REQUIRED ACTION:
A faithful copy of the listing below is required.

SOURCE MATERIAL:
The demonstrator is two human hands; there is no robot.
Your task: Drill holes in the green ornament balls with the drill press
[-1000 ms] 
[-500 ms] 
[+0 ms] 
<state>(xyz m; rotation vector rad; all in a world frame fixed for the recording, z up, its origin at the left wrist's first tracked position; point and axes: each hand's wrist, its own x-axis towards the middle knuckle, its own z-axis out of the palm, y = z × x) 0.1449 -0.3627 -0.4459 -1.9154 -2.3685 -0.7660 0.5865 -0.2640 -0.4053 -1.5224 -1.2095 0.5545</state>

TASK RESPONSE:
The demonstrator is two human hands; there is no robot.
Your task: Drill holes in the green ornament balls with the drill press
[-1000 ms] 
[-500 ms] 
[+0 ms] 
<state>(xyz m; rotation vector rad; all in a world frame fixed for the recording, z up, its origin at the left wrist's first tracked position; point and axes: each hand's wrist, its own x-axis towards the middle knuckle, its own z-axis out of the palm, y = z × x) 0.1449 -0.3627 -0.4459 -1.9154 -2.3685 -0.7660 0.5865 -0.2640 -0.4053 -1.5224 -1.2095 0.5545</state>

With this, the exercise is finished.